Brazilian statistician

Gauss Moutinho Cordeiro (born April 17, 1952) is a Brazilian engineer, mathematician and statistician who has made significant contributions to the theory of statistical inference, mainly through asymptotic theory and applied probability.

==Education==
He received his PhD in statistics in January 1983 at Imperial College London supervised by David Roxbee Cox and Peter McCullagh.

==Research==
Currently, Cordeiro is a Class A researcher of the Brazilian Research Council-CNPq, Full Professor at Federal University of Pernambuco (Brazil) and Member of the Graduate Program in Statistics at the same university. He has published more than 500 research articles in international scientific journals with referee practice (2025) and supervised more than 60 MSc dissertations and DSc theses. He was also president of the Associação Brasileira de Estatística, 2000–2002. He was one of the founder editors of the Brazilian Journal of Probability and Statistics and its Editor in Chief between 1995 and 2000. Cordeiro's main research interests in Statistics include Asymptotic Theory, Distribution Theory and Regression Models.

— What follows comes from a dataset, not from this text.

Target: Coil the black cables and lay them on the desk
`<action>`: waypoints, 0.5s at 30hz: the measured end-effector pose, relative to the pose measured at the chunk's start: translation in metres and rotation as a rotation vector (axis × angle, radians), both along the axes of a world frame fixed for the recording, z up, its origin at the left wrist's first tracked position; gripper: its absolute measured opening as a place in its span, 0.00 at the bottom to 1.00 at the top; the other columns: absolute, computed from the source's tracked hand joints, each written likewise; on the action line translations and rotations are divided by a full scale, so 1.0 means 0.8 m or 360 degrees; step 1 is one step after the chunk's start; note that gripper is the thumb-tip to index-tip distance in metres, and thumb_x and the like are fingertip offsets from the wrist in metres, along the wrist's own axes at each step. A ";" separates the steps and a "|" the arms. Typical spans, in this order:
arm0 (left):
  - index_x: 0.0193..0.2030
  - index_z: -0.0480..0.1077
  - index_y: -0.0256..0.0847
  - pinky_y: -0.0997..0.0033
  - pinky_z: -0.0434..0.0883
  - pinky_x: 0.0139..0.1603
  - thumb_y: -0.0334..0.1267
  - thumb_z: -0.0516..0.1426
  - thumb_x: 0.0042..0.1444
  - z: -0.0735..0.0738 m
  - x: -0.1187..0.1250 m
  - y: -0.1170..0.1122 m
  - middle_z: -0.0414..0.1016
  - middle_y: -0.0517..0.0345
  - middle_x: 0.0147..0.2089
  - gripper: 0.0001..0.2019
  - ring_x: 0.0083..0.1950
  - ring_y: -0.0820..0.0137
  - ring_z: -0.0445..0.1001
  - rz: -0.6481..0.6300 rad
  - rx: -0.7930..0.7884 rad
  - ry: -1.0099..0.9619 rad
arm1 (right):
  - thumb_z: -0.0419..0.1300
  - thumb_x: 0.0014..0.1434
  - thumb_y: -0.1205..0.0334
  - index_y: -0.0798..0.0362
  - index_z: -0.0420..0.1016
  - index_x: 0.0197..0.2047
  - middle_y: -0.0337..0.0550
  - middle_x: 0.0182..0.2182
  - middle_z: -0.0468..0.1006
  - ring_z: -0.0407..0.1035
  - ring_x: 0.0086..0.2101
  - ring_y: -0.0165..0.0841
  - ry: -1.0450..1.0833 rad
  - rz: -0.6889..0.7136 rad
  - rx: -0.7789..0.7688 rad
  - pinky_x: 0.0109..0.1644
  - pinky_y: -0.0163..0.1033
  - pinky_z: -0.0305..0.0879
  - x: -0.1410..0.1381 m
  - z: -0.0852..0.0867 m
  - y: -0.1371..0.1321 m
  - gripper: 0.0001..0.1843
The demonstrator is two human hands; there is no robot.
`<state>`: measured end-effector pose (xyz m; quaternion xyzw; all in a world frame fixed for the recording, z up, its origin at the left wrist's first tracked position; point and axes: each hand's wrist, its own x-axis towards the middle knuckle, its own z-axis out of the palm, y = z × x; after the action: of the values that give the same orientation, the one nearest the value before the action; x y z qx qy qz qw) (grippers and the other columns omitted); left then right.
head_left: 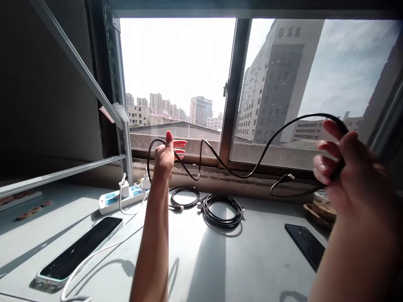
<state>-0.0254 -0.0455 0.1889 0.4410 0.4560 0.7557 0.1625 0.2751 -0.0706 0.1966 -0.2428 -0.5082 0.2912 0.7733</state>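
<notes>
Across nine to three o'clock, a black cable (242, 177) hangs in loose waves!
At three, the right hand (349, 167) curls its fingers around it; near nine, the left hand (164, 158) carries it, fingers straight, grip unclear, seemingly keeping slack off the desk (267, 256); at six, a coil (222, 222) sits looped, probably against tangles.

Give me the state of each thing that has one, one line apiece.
Held cable, uncoiled, wavy between hands
Left hand, raised, fingers partly extended
Right hand, curled around cable
Larger cable, coiled
Smaller cable, coiled
Power strip, plugs inserted
Left phone, flat, screen dark
Right phone, flat
Window, open or shut unclear
</notes>
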 end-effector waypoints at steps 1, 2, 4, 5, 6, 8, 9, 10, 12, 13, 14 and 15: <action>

He created, developed and organized several statistical meetings in Brazil and abroad. He has acted as referee for several important statistical journals. In 2010, Cordeiro awarded from the Brazilian Government the National Medal for Scientific Merit at the order of Comendador. He is a member of the Academy of Sciences of Pernambuco and Brazil. He has received Brazil Leader Award from research.com from 2022 to 2025. Link at https://research.com/u/gauss-m-cordeiro.

==Books==
- An Introduction to Bartlett Correction and Bias Reduction. Printed by Springer Verlag, 2014.
- Modelos Lineares Generalizados (Generalized Linear Models). Printed by Regional Brasileira da Sociedade Internacional de Biometria (RBRAS), 2007.
- Modelos Paramétricos (Parametric Models). Printed by Associação Brasileira de Estatística (ABE), 2004.
- Introdução à Teoria Assintótica (Introduction to Asymptotic Theory). Printed by Associação Brasileira de Estatística (ABE), 1999.
- Introdução à Teoria de Verossimilhança (Introduction to Likelihood Theory). Printed by Associação Brasileira de Estatística (ABE), 1992.
- Modelos de Regressão para Análise de Dados Univariados (Regression Models for Analysis of Univariate Data). Printed by Sociedade Brasileira de Matemática (SBM), 1989.
- Modelos Lineares Generalizados (Generalized Linear Models). Printed by Associação Brasileira de Estatística (ABE), 1986.

==Personal life==
He married in 1975 and has two daughters. His beloved son Lucas died on June 28, 2022.